Find the string "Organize" in the data, and copy out each line that has it.

-- Extracted information follows --

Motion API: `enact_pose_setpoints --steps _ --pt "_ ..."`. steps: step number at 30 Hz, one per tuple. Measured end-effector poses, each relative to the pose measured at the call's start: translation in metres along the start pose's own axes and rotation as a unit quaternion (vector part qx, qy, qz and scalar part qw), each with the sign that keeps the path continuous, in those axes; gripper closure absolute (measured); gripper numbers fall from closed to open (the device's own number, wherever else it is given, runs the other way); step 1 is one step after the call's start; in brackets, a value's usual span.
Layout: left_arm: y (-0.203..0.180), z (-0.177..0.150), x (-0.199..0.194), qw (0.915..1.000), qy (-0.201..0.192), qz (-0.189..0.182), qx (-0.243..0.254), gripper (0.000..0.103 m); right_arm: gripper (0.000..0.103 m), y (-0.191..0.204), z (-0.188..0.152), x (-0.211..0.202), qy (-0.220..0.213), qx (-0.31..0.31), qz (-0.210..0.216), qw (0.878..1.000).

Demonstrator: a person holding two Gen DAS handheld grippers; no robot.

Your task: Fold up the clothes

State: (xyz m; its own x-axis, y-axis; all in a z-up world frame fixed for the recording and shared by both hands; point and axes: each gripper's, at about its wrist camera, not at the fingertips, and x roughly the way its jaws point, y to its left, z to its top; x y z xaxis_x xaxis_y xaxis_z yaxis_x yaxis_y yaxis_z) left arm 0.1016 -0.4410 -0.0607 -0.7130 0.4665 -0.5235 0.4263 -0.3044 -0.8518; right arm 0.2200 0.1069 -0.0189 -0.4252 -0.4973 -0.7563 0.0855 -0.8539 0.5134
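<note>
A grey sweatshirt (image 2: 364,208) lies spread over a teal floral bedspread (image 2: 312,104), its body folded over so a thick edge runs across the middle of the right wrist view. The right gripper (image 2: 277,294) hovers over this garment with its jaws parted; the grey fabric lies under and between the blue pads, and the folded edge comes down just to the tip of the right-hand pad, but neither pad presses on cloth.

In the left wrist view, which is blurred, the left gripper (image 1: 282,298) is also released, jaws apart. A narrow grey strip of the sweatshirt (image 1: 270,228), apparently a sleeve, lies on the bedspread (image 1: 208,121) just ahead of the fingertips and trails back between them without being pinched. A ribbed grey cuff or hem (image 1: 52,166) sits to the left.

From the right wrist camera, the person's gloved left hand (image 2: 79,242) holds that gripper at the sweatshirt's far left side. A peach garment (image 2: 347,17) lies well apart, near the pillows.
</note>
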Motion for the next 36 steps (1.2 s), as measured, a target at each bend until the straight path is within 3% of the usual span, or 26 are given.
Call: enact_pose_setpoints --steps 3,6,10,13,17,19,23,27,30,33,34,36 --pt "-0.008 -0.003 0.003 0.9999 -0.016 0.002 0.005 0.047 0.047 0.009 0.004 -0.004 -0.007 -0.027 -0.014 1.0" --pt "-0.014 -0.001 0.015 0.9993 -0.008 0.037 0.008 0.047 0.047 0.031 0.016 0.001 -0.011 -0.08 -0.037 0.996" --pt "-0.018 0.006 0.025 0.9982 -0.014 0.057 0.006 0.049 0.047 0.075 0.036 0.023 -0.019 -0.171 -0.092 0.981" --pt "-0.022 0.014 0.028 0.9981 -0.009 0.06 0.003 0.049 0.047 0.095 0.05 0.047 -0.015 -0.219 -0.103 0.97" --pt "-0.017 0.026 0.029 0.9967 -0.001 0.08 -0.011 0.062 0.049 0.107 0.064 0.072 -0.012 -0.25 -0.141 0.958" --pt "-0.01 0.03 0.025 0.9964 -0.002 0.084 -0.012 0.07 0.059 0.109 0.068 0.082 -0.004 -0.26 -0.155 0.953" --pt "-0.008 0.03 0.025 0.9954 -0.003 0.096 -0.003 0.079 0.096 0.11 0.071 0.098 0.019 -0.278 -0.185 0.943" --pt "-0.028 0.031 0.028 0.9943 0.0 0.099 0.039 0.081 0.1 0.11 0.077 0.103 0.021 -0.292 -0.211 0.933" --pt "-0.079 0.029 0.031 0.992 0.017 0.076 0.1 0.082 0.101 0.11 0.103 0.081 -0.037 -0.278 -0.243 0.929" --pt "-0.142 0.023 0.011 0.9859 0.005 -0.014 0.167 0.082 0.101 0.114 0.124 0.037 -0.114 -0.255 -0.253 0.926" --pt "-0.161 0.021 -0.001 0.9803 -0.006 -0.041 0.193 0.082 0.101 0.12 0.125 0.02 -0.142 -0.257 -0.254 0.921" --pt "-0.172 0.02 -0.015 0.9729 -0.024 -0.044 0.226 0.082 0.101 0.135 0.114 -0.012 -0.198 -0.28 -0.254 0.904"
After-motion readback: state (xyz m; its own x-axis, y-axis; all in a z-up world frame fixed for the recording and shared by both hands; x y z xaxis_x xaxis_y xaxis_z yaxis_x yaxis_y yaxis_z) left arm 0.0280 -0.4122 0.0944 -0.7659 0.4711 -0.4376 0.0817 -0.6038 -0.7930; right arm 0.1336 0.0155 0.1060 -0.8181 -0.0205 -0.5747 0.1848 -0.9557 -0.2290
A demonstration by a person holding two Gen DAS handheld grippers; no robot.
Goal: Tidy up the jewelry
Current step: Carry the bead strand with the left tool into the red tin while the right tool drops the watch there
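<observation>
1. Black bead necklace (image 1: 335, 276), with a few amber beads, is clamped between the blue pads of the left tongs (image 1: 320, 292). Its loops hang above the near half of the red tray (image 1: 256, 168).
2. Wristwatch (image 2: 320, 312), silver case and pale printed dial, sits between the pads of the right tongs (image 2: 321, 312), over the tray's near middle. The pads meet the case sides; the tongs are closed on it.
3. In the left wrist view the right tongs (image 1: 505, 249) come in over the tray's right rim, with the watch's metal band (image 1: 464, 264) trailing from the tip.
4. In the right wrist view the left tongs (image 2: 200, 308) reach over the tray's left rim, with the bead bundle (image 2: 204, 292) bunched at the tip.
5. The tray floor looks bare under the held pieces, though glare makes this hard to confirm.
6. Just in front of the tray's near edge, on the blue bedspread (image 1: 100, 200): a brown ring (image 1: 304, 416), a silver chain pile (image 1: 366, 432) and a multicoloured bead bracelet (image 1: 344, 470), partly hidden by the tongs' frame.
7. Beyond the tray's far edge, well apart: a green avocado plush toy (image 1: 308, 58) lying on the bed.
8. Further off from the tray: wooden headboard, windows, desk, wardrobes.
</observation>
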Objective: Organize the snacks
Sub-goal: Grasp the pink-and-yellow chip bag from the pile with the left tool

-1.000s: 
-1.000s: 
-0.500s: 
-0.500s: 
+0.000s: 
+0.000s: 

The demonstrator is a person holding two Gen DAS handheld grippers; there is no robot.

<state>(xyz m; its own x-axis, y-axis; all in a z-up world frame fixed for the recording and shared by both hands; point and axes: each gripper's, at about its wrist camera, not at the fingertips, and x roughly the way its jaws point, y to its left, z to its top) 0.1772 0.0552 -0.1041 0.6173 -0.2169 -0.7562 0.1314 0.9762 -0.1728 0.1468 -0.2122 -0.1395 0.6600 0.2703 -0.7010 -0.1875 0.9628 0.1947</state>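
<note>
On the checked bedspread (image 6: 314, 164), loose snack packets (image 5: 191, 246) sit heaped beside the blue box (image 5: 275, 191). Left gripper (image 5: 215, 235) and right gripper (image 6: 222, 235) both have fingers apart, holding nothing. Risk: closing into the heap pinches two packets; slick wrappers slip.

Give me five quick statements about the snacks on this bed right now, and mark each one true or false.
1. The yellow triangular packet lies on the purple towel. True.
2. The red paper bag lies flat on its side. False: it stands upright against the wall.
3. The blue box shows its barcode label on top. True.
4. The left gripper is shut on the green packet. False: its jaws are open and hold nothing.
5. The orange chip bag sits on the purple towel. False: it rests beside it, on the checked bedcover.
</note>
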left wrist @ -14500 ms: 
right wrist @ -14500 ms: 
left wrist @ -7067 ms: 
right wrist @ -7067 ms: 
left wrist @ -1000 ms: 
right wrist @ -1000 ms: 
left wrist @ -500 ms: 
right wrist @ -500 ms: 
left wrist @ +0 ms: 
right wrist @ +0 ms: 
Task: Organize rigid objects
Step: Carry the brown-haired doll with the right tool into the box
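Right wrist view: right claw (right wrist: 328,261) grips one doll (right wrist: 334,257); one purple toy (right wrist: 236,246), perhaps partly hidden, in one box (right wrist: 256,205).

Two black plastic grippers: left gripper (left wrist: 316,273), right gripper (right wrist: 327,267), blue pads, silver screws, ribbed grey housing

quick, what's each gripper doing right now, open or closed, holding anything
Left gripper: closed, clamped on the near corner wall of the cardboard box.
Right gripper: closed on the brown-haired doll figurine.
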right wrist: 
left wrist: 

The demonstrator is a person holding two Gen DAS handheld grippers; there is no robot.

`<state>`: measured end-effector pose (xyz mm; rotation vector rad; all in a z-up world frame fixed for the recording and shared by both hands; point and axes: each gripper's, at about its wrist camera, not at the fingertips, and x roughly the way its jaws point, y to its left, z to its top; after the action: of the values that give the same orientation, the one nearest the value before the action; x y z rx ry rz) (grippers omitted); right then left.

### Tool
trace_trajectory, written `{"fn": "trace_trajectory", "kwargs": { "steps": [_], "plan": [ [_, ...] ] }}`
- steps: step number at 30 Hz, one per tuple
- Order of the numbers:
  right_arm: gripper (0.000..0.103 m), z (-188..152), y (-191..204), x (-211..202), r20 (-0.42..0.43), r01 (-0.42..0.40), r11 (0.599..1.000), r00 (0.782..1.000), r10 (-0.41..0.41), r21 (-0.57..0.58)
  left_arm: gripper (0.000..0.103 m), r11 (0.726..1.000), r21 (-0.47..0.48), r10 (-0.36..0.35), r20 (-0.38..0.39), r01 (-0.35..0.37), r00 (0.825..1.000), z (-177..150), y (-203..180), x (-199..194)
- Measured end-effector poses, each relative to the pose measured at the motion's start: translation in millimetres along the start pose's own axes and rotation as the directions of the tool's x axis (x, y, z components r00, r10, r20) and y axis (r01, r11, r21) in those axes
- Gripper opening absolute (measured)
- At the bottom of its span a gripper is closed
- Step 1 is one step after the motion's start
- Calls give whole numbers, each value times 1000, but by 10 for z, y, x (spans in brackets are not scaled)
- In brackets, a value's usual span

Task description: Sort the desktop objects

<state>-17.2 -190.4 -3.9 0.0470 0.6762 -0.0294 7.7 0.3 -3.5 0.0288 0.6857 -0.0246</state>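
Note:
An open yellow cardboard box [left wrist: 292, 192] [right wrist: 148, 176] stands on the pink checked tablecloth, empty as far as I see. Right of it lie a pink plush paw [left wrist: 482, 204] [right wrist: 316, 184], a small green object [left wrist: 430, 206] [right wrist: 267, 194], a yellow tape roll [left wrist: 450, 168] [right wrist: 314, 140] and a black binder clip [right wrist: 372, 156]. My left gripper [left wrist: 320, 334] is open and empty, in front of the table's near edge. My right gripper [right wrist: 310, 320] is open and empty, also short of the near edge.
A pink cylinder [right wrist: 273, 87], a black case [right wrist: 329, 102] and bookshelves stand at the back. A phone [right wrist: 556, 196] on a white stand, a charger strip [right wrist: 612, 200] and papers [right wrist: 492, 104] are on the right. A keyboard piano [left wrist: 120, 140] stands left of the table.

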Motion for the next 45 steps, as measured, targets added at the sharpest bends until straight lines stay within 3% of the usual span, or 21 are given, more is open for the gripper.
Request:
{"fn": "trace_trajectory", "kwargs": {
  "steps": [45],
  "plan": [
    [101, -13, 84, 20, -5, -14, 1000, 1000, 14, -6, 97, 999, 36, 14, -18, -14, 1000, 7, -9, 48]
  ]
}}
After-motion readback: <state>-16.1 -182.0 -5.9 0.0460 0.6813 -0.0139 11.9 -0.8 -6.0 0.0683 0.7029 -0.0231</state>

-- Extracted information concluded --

▶ Completed exercise:
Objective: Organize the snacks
Task: Organize rigid objects

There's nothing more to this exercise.